* [Problem statement] Your output should be everything below from the line containing "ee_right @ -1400" down to the line containing "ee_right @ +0", both ends included, copied exactly, with pictures left out.

* [Information shown]
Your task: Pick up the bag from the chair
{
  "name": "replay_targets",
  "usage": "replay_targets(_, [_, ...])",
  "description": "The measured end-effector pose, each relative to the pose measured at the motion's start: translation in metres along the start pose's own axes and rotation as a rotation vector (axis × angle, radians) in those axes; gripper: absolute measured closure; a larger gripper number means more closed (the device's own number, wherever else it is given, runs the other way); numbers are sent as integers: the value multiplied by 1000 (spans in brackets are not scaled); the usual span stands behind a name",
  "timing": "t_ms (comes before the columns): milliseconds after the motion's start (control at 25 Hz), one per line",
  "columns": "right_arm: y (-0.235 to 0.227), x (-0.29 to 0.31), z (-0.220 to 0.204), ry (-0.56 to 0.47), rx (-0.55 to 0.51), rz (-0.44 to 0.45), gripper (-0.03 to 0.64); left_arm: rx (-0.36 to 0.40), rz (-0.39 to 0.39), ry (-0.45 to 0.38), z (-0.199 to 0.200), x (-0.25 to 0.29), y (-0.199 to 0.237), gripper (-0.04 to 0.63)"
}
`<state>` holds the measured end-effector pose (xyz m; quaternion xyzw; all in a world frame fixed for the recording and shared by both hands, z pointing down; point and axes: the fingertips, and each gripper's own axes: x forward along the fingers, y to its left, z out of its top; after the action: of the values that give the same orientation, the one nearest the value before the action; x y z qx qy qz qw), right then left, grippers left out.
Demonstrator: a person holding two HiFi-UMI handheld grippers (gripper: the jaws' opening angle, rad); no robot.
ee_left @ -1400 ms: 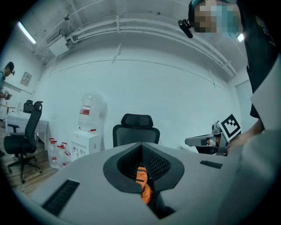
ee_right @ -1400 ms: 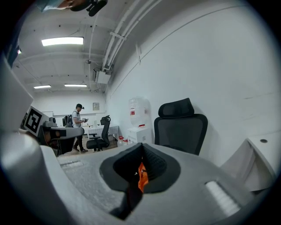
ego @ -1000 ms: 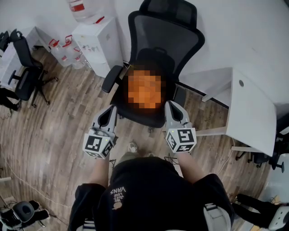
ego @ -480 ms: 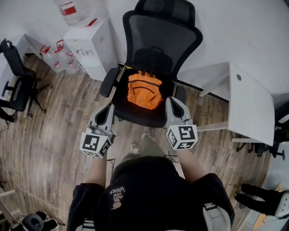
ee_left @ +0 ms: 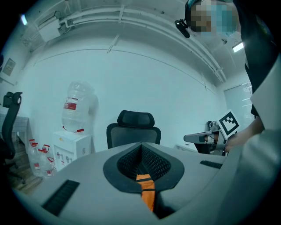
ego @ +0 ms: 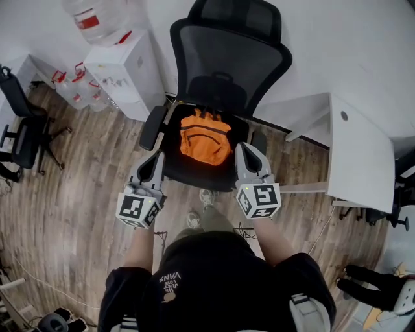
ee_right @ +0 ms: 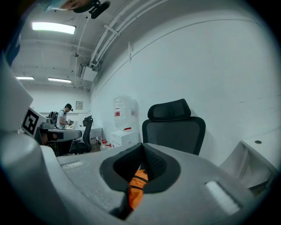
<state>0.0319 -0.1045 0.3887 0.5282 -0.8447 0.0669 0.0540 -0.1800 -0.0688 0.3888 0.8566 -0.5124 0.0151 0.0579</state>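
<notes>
Orange fabric marks the bag [ego: 205, 137], which lies on the seat of a black, mesh-backed office chair [ego: 230, 61] set against a white wall.

Head view, looking steeply down: the person holding the grippers stands in front of the chair with both arms held out. The left gripper [ego: 154, 162] is just beside the seat's left front corner. The right gripper [ego: 246, 154] is just beside the right front corner. The bag lies between them, and neither gripper touches it. A white water dispenser [ego: 126, 65] with a clear bottle [ego: 91, 18] on top stands left of the chair. A white desk [ego: 360, 155] stands to the right. The floor [ego: 71, 194] is wood plank.

Left gripper view: the two jaws are pressed together with nothing between them. A strip of the orange bag shows beyond them, low in the gap. The chair's back rises behind.

Right gripper view: these jaws are also closed tight and empty. The bag shows beyond them on the seat, with the chair back above. A second person [ee_right: 64, 115] stands far off at the left.
</notes>
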Motion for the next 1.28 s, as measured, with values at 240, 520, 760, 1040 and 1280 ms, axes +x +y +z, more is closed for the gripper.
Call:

* [Answer to this exercise]
ee_right @ -1400 ms: 
ego @ -1000 ms: 
ego @ -480 ms: 
ee_left @ +0 ms: 
ego @ +0 ms: 
ee_right @ +0 ms: 

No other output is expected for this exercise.